Claiming that neither plaintiffs nor their damages experts provides any justification for the inconsistency, defendants contend that the proffered calculations exaggerate the damages of Nexium EPPs because they do not account for rebates from brand manufacturers. At the hearing on the motion, defendants 23 proposed that the Nexium EPPs were actually better off as a result of Ranbaxy's alleged anti-competitive conduct because brand Nexium prices were lower than generic prices. Defendants argued that the delayed market entry of generic Nexium therefore saved class members money.

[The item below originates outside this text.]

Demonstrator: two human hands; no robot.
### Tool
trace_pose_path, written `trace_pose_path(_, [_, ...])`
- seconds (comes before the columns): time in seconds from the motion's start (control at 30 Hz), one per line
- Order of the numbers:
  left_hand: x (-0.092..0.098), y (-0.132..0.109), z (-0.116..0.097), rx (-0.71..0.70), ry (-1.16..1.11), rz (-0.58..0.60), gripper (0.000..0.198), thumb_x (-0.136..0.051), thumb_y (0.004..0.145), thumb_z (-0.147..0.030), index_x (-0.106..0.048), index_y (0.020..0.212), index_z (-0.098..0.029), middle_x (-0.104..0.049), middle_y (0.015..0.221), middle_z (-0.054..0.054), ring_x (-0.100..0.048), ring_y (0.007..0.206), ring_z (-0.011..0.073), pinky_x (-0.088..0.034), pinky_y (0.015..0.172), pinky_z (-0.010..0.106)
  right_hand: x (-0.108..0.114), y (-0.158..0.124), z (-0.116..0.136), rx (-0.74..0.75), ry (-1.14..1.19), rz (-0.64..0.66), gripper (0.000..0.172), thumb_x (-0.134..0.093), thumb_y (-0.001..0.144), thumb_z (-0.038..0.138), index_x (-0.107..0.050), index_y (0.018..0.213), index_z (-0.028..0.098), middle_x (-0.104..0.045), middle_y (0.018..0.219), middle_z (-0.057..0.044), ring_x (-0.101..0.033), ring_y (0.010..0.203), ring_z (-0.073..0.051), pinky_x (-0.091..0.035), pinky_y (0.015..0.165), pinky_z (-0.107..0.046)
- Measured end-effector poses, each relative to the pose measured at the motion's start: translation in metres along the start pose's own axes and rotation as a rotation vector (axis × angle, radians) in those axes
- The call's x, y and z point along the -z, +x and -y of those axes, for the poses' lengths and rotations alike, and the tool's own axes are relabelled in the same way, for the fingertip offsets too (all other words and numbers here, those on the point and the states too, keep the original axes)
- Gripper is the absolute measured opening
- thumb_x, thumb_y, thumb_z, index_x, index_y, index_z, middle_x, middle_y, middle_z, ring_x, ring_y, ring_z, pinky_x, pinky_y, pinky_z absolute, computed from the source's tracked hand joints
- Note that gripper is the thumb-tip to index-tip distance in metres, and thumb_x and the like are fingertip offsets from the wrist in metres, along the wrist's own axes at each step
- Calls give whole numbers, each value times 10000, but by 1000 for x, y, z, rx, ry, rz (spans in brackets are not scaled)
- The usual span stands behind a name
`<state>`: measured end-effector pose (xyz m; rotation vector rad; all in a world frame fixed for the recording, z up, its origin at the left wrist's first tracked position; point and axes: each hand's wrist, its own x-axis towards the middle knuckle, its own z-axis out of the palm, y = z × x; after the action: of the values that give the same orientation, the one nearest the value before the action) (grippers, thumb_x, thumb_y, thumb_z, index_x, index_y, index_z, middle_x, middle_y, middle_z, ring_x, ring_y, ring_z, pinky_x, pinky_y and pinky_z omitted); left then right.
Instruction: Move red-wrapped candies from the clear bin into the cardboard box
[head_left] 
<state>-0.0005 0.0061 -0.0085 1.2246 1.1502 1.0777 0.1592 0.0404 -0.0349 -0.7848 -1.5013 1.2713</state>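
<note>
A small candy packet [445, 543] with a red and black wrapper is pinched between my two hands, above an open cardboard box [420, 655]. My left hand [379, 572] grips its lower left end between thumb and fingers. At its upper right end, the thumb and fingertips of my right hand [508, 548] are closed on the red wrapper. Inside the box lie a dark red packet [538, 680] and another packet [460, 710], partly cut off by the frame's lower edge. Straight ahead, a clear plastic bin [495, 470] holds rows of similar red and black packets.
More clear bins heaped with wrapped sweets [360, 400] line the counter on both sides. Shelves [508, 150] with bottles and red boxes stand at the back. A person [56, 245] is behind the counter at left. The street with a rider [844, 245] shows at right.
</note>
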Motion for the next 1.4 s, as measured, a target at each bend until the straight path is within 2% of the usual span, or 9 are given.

The problem with defendants' contention is that the class definition excludes EPPs who purchased brand Nexium and, thus, excludes EPPs who received the rebates at issue. Defendants' reliance on Los Angeles Mem'l Coliseum Comm'n v. Nat'l Football League, 791 F.2d 1356 (9th Cir. 1986), is misplaced. In that case, the Ninth Circuit Court of Appeals found that:

Plaintiff's gross recovery for the antitrust violation must be reduced by any benefits that plaintiff would not have received had there been no anticompetitive conduct by the defendant.
791 F.2d at 1366. In that case, however, plaintiffs were the parties who benefited from the supposed misconduct. Here, in contrast, the EPPs who benefited from the subject rebates are excluded from the relevant class. These rebates are, thus, simply irrelevant. To conclude otherwise would create an untenable disconnect between the plaintiffs' case for liability and their case for damages. See Comcast Corp. v. Behrend, 569 U.S. 27, 35 (2013) (citations omitted). 24

b. Manufacturers launching generic Diovan in September, 2012

Plaintiffs allege that, but for Ranbaxy's illegal and anticompetitive behavior, generic Diovan could have been marketed as early as September, 2012. Based on that timeline, plaintiffs' experts calculate the damages for two but-for scenarios, one in which three manufacturers would have launched generic Diovan between September, 2012 and April, 2013, and another in which at least five generic manufacturers would have launched the drug in September, 2012. Defendants take issue with the latter scenario, asserting that plaintiffs have not proffered evidence sufficient to conclude that five generic manufacturers would have been able to launch the pharmaceutical at that time.

“Expert testimony without...a factual foundation cannot defeat a motion for summary judgment.” In re Nexium (Esomeprazole) Antitrust Litig., 42 F.Supp.3d. at 248 (citations omitted). Testimony, including the testimony of expert witnesses, can, however, be based on “probable and inferential as well as direct and positive proof.” In re Asacol Antitrust Litig., 323 F.R.D. 451, 488 (D. Mass. 2017), rev'd and remanded, 907 F.3d 42 (1st Cir. 2018). “Any other rule would...be an inducement to make wrongdoing so effective and 25 complete in every case as to preclude any recovery, by rendering the measure of damages uncertain.” Bigelow v. RKO Radio Pictures, 327 U.S. 251, 264 (1946).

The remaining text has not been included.